X-linked agammaglobulinemia (Bruton disease) results from BTK (Bruton tyrosine kinase) mutations. BTK is essential for which specific developmental checkpoint in B-cell maturation?
- A Transition from naive B cell to activated B cell — necessary for BCR crosslinking
- B Somatic hypermutation in germinal centers for affinity maturation
- C Transition from pro-B cell to pre-B cell — signaling through the pre-BCR for heavy chain gene rearrangement ✓
- D Class switch recombination from IgM to IgG in secondary lymphoid organs
Explanation
BTK (Bruton tyrosine kinase) is essential for pre-B cell receptor (pre-BCR) signaling, which occurs when a productively rearranged immunoglobulin heavy chain pairs with surrogate light chain (VpreB + λ5).
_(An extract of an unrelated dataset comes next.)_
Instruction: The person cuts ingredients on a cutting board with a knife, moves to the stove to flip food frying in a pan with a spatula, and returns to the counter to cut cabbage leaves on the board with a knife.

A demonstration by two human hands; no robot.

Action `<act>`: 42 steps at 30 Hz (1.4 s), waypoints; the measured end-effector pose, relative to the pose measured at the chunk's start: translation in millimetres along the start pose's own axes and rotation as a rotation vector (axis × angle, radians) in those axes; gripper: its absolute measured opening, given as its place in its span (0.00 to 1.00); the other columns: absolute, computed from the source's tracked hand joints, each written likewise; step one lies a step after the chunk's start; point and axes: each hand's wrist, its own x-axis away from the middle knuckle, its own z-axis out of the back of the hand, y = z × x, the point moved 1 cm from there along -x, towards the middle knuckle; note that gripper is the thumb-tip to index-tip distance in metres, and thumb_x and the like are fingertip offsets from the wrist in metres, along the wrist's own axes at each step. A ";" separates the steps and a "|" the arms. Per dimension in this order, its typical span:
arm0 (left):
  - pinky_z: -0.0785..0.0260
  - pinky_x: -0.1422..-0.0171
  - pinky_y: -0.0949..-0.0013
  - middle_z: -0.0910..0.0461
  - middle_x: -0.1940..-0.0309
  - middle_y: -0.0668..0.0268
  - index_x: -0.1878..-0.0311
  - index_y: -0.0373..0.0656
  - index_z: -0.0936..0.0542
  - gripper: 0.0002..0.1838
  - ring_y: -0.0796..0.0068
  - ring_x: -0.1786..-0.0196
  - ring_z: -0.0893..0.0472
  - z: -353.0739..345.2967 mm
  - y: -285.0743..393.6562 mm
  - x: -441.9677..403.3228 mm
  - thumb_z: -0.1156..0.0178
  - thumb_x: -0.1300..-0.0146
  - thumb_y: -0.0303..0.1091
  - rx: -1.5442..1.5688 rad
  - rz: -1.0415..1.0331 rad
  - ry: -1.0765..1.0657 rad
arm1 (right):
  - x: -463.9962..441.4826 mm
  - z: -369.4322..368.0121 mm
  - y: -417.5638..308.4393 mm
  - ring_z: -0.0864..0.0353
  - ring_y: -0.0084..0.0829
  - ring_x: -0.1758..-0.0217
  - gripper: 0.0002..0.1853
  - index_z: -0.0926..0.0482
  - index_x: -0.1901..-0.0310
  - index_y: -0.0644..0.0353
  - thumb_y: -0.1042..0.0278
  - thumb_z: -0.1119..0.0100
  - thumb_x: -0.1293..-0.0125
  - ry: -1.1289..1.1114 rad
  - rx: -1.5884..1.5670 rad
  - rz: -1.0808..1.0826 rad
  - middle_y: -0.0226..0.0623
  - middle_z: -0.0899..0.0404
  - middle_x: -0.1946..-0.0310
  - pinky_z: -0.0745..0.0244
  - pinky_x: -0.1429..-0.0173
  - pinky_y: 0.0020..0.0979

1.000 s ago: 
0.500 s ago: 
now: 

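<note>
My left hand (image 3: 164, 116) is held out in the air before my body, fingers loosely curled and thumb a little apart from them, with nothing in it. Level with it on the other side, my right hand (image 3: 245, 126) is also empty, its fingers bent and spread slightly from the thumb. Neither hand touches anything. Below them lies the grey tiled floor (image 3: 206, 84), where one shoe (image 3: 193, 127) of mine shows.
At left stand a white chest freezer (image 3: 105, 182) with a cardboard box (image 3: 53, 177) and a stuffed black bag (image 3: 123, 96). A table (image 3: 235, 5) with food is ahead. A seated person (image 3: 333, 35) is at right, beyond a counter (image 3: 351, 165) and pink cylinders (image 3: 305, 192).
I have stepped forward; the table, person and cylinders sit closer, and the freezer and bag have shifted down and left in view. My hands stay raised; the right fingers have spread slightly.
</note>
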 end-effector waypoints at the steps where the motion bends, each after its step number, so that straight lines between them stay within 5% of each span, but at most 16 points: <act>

This signaling drives proliferation, allelic exclusion, and differentiation from pro-B to pre-B to immature B cells. BTK mutations block this checkpoint, resulting in maturation arrest at the pro-B cell stage with absent peripheral B cells and profound hypogammaglobulinemia. This is also why BTK inhibitors (ibrutinib) are effective in mature B-cell malignancies.
Reference: Robbins & Cotran Pathologic Basis of Disease, 10th ed.